Could you please help?

This is covered many times in the dolfinx demos and the dolfinx tutorial The FEniCSx tutorial — FEniCSx tutorial

A simple edit of https://github.com/FEniCS/dolfinx/blob/main/python/demo/demo_poisson.py adding the lines

A = x[0] + 1
a = inner(A * grad(u), grad(v)) * dx

fulfils your example.

import numpy as np

import ufl
from dolfinx import fem, io, mesh, plot
from dolfinx.fem.petsc import LinearProblem
from ufl import ds, dx, grad, inner

from mpi4py import MPI
from petsc4py.PETSc import ScalarType

msh = mesh.create_rectangle(comm=MPI.COMM_WORLD,
                            points=((0.0, 0.0), (2.0, 1.0)), n=(32, 16),
                            cell_type=mesh.CellType.triangle)
V = fem.FunctionSpace(msh, ("Lagrange", 1))

facets = mesh.locate_entities_boundary(msh, dim=(msh.topology.dim - 1),
                                       marker=lambda x: np.logical_or(np.isclose(x[0], 0.0),
                                                                      np.isclose(x[0], 2.0)))
dofs = fem.locate_dofs_topological(V=V, entity_dim=1, entities=facets)
bc = fem.dirichletbc(value=ScalarType(0), dofs=dofs, V=V)

u = ufl.TrialFunction(V)
v = ufl.TestFunction(V)
x = ufl.SpatialCoordinate(msh)
f = 10 * ufl.exp(-((x[0] - 0.5) ** 2 + (x[1] - 0.5) ** 2) / 0.02)
g = ufl.sin(5 * x[0])
A = x[0] + 1
a = inner(A * grad(u), grad(v)) * dx
L = inner(f, v) * dx + inner(g, v) * ds

problem = LinearProblem(a, L, bcs=[bc], petsc_options={"ksp_type": "preonly", "pc_type": "lu"})
uh = problem.solve()

with io.XDMFFile(msh.comm, "out_poisson/poisson.xdmf", "w") as file:
    file.write_mesh(msh)
    file.write_function(uh)

try:
    import pyvista
    cells, types, x = plot.create_vtk_mesh(V)
    grid = pyvista.UnstructuredGrid(cells, types, x)
    grid.point_data["u"] = uh.x.array.real
    grid.set_active_scalars("u")
    plotter = pyvista.Plotter()
    plotter.add_mesh(grid, show_edges=True)
    warped = grid.warp_by_scalar()
    plotter.add_mesh(warped)
    if pyvista.OFF_SCREEN:
        pyvista.start_xvfb(wait=0.1)
        plotter.screenshot("uh_poisson.png")
    else:
        plotter.show()
except ModuleNotFoundError:
    print("'pyvista' is required to visualise the solution")
    print("Install 'pyvista' with pip: 'python3 -m pip install pyvista'")

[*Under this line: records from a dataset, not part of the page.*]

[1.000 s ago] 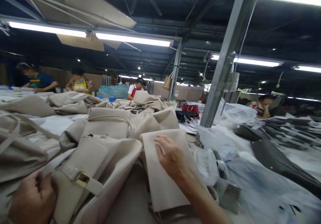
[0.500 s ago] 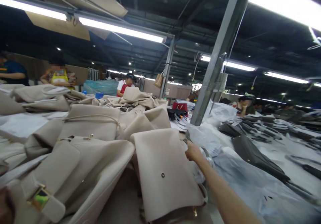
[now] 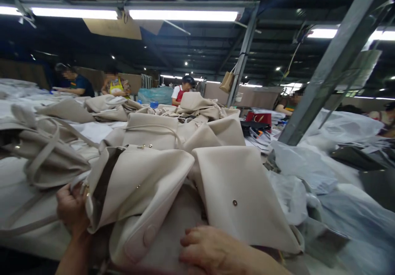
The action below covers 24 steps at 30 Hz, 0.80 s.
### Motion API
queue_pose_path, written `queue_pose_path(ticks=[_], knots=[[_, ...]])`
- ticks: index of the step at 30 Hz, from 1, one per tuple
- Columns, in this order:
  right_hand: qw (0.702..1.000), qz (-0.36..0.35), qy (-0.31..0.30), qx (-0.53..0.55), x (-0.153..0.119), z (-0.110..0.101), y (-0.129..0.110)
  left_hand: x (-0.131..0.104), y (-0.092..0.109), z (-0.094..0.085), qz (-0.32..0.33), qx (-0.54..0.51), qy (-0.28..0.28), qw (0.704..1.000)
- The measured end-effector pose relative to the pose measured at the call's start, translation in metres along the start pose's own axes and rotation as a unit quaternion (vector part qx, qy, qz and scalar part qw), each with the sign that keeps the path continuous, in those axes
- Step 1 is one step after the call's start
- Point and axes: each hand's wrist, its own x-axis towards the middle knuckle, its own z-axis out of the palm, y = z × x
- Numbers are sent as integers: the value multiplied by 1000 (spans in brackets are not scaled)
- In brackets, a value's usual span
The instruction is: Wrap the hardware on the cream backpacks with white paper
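At the lower left, my left hand point(image 3: 72, 207) is closed on the rim of a beige handbag point(image 3: 145, 180). The bag's mouth gapes towards that hand, showing a dark lining, and a metal fitting shows at the rim. My right hand point(image 3: 210, 248) is at the bottom centre, its fingers partly bent and apart, over a smooth beige panel point(image 3: 177, 217) between two bags; I see nothing in it. Just beyond it leans a second beige bag point(image 3: 240, 192) with a small round metal stud. Bag parts under my right palm are hidden.
More beige bags point(image 3: 151, 129) are heaped behind, and one with straps point(image 3: 52, 155) lies left. Clear plastic wrapping point(image 3: 354, 217) covers the right side, near dark bags point(image 3: 358, 160). A metal post point(image 3: 327, 69) slants up at the right. Several people work farther back.
The view has swung left. My right hand has come back from the far side of the right bag to the front. My left hand now holds the left bag's rim, and its flap with the clasp no longer shows.
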Motion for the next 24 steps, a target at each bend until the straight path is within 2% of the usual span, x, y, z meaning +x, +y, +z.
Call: queue_pose_path(ticks=[1, 3, 6, 9, 14, 17, 20, 22, 24], knots=[[996, 26, -20, -83, 7, 8, 5, 0, -1, 0, -17, 4, 5, 1000], [973, 90, -18, -209, 16, 7, 28, -1, -3, -1, -46, 9, 8, 999], [943, 159, -1, -291, 22, -19, 65, -3, -5, -2, -67, 3, -4, 998], [932, 180, -11, -314, 31, -39, 83, -5, -6, -3, -77, -4, -13, 997], [930, 190, -17, -314, 46, -32, 92, -4, -11, -1, -79, -9, -21, 997], [924, 216, 8, -316, 47, -35, 103, -2, -19, 1, -76, -9, -31, 997], [914, 231, 50, -330, 46, -51, 112, -1, -26, 4, -80, -9, -34, 996], [913, 219, 62, -337, 46, -59, 111, 0, -30, 5, -85, -9, -31, 996], [925, 174, 42, -334, 45, -60, 105, 1, -33, 7, -85, -10, -29, 996]])
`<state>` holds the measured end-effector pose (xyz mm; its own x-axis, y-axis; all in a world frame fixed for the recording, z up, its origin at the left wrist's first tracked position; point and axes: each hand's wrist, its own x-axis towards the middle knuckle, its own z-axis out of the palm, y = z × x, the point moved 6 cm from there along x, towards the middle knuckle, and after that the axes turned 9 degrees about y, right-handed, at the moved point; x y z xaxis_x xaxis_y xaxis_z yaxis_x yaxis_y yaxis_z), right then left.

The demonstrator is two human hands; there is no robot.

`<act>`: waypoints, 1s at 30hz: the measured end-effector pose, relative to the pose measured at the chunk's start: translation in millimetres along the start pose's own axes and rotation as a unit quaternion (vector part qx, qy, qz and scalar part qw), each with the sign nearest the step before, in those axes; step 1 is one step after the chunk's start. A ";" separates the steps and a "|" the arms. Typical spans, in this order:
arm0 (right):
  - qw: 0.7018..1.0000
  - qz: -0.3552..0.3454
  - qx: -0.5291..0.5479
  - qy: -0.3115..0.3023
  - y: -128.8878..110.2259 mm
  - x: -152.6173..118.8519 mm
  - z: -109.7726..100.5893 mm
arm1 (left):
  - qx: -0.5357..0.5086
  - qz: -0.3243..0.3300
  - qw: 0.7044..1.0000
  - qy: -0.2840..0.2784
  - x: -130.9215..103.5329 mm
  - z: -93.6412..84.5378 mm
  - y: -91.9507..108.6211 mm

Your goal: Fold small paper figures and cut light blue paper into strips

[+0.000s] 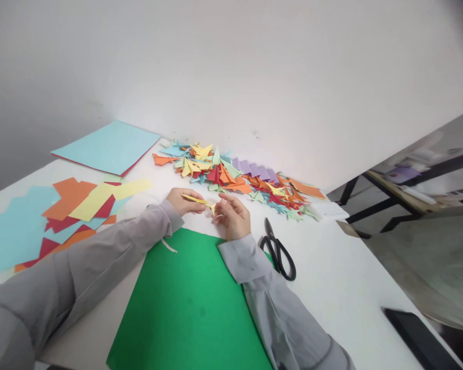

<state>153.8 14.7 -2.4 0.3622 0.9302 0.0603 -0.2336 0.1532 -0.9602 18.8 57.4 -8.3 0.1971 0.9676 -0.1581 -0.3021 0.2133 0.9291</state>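
Observation:
My left hand (pixel 185 201) pinches a small folded yellow paper piece (pixel 196 199), which points toward the right. My right hand (pixel 233 216) is at its right end, with curled fingers and thumb meeting the flared yellow tip; the exact grip is partly hidden by the fingers. Both hands are raised just beyond the top edge of a green sheet (pixel 189 303). Behind them lies a long heap of small folded paper planes (pixel 216 172) in yellow, orange, red, green and blue. A row of folded purple pieces (pixel 254 169) stands in the heap.
Black-handled scissors (pixel 278 249) lie right of my right forearm. Paper offcuts (pixel 81 205) spread at the left, below a stack of large light-blue sheets (pixel 108 146). A dark flat device (pixel 420 336) rests near the white table's (pixel 343 288) right edge. A wall (pixel 231 77) closes off the back.

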 end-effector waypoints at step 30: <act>0.998 0.038 -0.014 -0.038 2.2 -2.0 4.4 | 0.022 0.015 1.000 0.011 3.3 -3.9 -0.7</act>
<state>148.6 14.7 -3.4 0.2753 0.9613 0.0059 -0.2326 0.0726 -0.9699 16.0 60.9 -10.7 0.1690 0.9760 -0.1372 -0.2659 0.1792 0.9472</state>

If you want something not so easily expressible in symbolic algebra you can interpolate that function in an appropriate finite element space, e.g.,

def my_interesting_function(x):
    value = ... # Do interesting things
    return value

V_coefficient = dolfinx.fem.FunctionSpace(mesh, ("DG", 1))  # Choose appropriate space
A = dolfinx.fem.Function(V_coefficient)
A.interpolate(my_interesting_function)
1 Like

I have tried both the ways that you suggest. This is the minimal 1D code I have written to compute L2 norm. For constant coefficient I am getting results. But not for variable. Could you please check?

from mpi4py import MPI
from dolfinx import mesh
import numpy as np
from math import *
from dolfinx import fem, io, mesh, plot
from dolfinx.fem.petsc import LinearProblem
from dolfinx.mesh import (CellType, compute_midpoints, create_unit_cube,
                          create_unit_square, meshtags)
from ufl import (Circumradius, FacetNormal, SpatialCoordinate, TrialFunction, TestFunction,
                 div, dx, ds, grad, inner)
from dolfinx.fem import Function, FunctionSpace, assemble_scalar, form


def poisson(N):

    msh = mesh.create_interval(comm=MPI.COMM_WORLD, points=(xL, xR),nx = N )

    hm = 1/N


    from dolfinx.fem import FunctionSpace
    V = FunctionSpace(msh, ("CG", 1)) 

    from dolfinx import fem

    f = fem.Function(V)
    # f.interpolate(lambda x:  (pi**2)*np.sin(pi*x[0]) ) #### with constant coefficient                    \nabla u

    f.interpolate(lambda x:  (x[0] + 1)* ((pi**2)*np.sin(pi*x[0]) ) ) #### with variable coefficient      A*\nabla u


    import numpy
    # Create facet to cell connectivity required to determine boundary facets
    tdim = msh.topology.dim
    fdim = tdim - 1
    msh.topology.create_connectivity(fdim, tdim)
    boundary_facets = mesh.exterior_facet_indices(msh.topology)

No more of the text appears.